When systems are built separately, there are separate pools of information for each system. Many of these systems will use common information about organizations, people, geographic locations, or products. This means that each separate system will build and use its own source of information. A huge problem with this approach is that it is almost impossible to maintain accurate up-to-date information since the same type of information is stored redundantly across many systems. In large organizations, it is not uncommon to see information about customers, employees, organizations, products, and locations stored in dozens of separate systems. How is it possible to know which source of information is most current or accurate?

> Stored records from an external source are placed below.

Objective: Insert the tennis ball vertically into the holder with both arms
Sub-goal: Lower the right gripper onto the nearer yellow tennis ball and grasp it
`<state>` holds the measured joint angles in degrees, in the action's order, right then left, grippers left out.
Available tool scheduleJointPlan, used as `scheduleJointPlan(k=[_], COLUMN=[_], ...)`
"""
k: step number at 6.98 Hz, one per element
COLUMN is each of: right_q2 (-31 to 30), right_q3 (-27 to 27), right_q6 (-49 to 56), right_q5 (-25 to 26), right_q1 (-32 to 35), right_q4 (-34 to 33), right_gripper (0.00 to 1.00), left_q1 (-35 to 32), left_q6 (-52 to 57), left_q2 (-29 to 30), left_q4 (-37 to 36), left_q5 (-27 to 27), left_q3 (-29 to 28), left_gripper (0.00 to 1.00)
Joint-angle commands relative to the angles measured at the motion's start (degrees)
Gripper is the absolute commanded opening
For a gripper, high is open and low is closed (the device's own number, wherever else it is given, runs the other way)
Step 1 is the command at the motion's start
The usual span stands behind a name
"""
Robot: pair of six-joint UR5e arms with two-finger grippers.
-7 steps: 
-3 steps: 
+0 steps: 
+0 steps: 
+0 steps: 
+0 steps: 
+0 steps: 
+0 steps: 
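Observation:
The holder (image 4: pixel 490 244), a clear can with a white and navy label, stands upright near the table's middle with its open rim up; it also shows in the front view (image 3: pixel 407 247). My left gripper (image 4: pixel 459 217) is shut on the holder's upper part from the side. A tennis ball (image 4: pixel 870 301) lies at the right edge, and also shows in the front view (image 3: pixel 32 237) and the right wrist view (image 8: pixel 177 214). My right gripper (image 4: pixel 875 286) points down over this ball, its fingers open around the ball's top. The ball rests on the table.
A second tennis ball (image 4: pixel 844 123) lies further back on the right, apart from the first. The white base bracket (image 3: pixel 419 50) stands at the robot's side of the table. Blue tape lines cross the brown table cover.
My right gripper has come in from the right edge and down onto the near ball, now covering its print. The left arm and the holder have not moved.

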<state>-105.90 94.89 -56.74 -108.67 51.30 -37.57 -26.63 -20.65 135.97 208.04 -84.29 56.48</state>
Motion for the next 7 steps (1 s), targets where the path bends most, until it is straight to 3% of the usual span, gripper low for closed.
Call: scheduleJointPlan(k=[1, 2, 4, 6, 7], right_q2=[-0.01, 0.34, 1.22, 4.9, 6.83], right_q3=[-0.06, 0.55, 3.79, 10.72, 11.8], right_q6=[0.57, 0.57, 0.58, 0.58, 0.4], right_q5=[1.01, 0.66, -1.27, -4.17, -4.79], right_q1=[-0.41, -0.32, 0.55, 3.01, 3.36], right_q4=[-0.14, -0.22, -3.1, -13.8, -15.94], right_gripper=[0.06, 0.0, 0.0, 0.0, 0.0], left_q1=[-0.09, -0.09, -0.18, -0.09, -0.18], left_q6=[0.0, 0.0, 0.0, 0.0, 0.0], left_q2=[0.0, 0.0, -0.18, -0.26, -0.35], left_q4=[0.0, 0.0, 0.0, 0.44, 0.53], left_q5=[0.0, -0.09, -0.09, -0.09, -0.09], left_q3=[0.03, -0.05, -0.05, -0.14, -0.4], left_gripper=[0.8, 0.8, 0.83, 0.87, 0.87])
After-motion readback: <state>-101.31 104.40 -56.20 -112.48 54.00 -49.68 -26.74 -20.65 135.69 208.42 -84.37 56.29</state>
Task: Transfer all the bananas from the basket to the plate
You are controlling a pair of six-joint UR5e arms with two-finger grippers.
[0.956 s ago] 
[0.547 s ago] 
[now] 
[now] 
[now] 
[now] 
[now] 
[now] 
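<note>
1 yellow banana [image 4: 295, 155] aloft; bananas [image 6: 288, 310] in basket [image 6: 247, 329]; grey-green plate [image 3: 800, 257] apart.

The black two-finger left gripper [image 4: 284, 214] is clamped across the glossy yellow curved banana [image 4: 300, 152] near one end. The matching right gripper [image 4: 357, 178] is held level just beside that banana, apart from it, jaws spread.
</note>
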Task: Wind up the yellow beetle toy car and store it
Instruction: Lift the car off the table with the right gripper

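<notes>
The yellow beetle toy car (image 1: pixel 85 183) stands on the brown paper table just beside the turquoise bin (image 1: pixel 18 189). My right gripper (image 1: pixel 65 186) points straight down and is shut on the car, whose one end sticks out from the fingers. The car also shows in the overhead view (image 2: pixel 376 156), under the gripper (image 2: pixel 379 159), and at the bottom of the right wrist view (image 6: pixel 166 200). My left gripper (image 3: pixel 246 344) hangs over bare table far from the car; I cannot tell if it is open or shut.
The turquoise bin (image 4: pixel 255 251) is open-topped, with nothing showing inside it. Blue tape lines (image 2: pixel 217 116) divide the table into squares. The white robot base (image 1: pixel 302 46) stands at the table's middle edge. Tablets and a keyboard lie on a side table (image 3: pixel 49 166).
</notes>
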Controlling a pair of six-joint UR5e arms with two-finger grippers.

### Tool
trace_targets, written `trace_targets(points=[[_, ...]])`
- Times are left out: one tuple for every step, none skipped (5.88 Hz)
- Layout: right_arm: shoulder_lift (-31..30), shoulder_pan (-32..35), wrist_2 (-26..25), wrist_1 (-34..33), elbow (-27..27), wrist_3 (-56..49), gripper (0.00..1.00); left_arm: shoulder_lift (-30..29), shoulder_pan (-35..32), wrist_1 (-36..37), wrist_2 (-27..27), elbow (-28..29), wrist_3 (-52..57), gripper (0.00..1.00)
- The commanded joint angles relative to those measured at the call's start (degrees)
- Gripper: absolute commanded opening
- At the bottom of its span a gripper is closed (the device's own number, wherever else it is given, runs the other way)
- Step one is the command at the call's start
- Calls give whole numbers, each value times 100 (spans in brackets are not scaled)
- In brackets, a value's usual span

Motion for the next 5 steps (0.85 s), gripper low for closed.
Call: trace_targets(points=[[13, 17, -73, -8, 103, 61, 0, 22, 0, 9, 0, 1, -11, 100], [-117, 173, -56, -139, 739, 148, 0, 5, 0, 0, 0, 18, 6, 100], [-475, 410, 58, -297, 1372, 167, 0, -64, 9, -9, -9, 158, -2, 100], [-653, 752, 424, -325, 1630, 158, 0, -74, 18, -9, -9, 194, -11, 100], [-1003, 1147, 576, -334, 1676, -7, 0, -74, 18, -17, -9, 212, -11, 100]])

Another way to approach systems development is from a perspective that an enterprise's systems are connected and, in fact, may be viewed as one interconnected system. From this perspective, there are tremendous benefits to building an enterprise-wide framework so that systems can work together more effectively. Part of this enterprise-wide framework should include a corporate data model which can assist the enterprise in maintaining one of its most valued assets: information. Since each system or application may use similar information about people, organizations, products, and geographic locations, a shared information architecture can be invaluable.

The IS (information systems) industry has recognized the need for integrated designs and this is why many corporate data modeling and corporate data warehouse modeling efforts have taken place. Unfortunately, the IS track record for building and implementing corporate data models has been very poor. Enterprises have realized that it takes a tremendous amount of time and resources to build these models.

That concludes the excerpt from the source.